It seems that more and more politicians are warming up to the idea that the minimum wage to flip a hamburger should be $15 an hour. It’s a “living wage,” at least it is so-called. But, is such a move one of prudence or just plain stupidity?
First of all, the current minimum wage is $7.25 per hour, which is almost five times as much as I made when I was younger and sacking groceries at a small town market during my first “real job.”
Since that time, things have obviously become more expensive, but is it because everything is necessarily that much more valuable, or, have we simply become that much more superficial in our living habits?
Frankly, it is my opinion that it is the latter, but for now, let’s pretend that it is the former.
From $1.50 to $7.25 is an increase of 221%; a fairly substantial increase in light of what things used to cost 40 years ago.
If one was to stretch out that initial income to the lofty goal of $15/hour, then that would amount to a 325% increase in wages. Now, for the reality check.

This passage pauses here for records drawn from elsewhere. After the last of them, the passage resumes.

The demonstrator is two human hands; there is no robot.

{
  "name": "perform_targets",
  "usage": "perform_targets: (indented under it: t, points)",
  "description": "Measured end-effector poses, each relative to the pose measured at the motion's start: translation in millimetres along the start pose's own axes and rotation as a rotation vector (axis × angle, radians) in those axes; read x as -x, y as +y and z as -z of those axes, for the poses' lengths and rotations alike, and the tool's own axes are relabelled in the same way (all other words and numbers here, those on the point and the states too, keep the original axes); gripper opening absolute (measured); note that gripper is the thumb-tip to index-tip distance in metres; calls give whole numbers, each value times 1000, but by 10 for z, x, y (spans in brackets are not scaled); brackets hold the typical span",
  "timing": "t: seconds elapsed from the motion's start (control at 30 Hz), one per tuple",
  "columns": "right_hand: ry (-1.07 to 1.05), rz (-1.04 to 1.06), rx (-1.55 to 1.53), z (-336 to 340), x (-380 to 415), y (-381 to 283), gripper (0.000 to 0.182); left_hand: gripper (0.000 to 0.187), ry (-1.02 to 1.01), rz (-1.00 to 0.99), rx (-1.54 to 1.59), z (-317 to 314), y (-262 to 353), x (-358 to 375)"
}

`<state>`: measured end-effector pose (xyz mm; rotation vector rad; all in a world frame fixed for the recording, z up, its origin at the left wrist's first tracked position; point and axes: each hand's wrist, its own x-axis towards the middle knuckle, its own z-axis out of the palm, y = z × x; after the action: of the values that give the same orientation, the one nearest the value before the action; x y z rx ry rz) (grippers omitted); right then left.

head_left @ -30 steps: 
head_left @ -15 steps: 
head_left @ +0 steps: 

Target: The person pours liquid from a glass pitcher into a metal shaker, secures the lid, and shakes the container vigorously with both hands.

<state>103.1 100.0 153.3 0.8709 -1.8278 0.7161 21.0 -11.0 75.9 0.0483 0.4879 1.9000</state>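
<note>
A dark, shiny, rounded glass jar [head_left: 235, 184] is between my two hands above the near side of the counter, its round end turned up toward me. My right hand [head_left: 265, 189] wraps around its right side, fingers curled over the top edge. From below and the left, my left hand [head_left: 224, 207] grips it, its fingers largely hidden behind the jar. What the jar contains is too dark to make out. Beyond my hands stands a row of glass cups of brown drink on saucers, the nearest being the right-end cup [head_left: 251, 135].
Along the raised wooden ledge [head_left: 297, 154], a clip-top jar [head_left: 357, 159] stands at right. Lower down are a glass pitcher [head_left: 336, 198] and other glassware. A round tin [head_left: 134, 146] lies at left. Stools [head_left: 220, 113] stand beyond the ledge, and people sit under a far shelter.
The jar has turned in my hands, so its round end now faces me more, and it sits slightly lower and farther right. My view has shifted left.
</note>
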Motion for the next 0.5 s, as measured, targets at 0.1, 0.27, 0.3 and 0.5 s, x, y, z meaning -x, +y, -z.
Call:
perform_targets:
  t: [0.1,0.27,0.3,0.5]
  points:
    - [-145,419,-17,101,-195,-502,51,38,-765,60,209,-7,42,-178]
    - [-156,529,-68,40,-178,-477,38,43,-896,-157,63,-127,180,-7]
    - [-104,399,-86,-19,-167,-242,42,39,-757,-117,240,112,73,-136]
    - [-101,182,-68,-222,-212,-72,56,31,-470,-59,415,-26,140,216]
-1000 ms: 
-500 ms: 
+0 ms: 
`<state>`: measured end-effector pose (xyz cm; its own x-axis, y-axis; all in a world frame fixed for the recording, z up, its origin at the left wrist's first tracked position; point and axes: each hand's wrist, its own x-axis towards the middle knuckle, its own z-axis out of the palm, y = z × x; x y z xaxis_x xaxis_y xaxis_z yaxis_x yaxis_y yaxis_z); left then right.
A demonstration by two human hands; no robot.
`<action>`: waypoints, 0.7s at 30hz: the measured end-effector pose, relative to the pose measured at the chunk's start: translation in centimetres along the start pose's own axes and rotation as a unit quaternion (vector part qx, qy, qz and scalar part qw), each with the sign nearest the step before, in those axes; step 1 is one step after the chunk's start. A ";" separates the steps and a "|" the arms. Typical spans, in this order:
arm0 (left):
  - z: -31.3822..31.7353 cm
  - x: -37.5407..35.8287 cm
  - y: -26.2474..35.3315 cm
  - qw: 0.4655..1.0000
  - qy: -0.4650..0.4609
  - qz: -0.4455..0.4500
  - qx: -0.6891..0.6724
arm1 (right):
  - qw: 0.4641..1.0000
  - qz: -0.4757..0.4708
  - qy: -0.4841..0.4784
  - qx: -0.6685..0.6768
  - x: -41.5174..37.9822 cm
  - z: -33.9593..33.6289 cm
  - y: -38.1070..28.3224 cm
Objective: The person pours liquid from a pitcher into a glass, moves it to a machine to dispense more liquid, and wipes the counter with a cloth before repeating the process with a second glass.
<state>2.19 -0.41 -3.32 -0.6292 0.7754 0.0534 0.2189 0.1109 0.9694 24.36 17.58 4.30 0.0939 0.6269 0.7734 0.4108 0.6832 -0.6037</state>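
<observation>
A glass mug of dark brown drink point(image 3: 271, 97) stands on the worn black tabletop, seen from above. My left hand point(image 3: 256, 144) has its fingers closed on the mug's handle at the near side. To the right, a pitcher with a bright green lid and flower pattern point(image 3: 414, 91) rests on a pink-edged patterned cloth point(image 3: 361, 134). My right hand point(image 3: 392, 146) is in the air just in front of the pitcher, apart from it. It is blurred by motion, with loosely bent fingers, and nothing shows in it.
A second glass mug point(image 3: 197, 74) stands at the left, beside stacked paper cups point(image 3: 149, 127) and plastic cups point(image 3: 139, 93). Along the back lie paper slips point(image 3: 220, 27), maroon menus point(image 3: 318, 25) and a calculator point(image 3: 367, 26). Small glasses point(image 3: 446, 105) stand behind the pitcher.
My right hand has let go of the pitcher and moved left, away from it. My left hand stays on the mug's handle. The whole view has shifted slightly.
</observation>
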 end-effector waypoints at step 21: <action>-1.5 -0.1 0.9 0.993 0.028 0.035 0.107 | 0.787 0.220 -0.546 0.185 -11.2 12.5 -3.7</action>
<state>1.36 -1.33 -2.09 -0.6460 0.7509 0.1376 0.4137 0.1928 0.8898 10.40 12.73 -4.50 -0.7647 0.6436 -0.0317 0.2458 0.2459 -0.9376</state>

Back in 1975, when I got that first big job, the price of a loaf of bread was around $.028. Today, the price is an average of $1.45 or an increase of 223%.
Again, in 1975, the price for a gallon of milk was around $1.40. Today, the average price is $3.43, which is a difference of 118%.
Last, but not least, the price of gasoline was around $0.57 a gallon; today it is around $2.83 or an increase of approximately 219%.
As you can see, if it became mandatory for all businesses to increase the minimum wage to $15 an hour, that would far exceed by more than 100% of the cost of increase for just the basic things people have been purchasing for the past 40 years.
In fact, for anyone to be making the standard minimum wage today is in line with the cost of increases we have seen for the past 40 years as well.
The reality is, if it is mandated that all the burger-flippers out there make $15 an hour, then to maintain a level of consistency, that loaf of bread that runs about $1.45, now, will then cost $2.80 a loaf or about twice as much.
The big stunner, though, will be in the cost of gasoline and milk. Instead of gasoline costing about $2.83 a gallon, it will zap the motorist to the tune of $6.95 a gallon and for all the moo-juice drinkers, instead of paying $3.43, he will then pay $14.00 a gallon!
The bottom line is, raising the minimum wage to $15 an hour is a financial disaster waiting to happen. It is out of touch with reality.
Jobs will be lost, especially those of the burger-flipper variety, and everyone would suffer immensely.
So, the next time you hear about someone complaining about not making enough at their low-skill job and wanting to inflate their wages by double, you might want to share a few of the figures above with them.
Not only do they put things in perspective, they highlight a sense of reality that is sorely missing in a society where expense is frequently ignored by pretense, and that to its own financial ruin.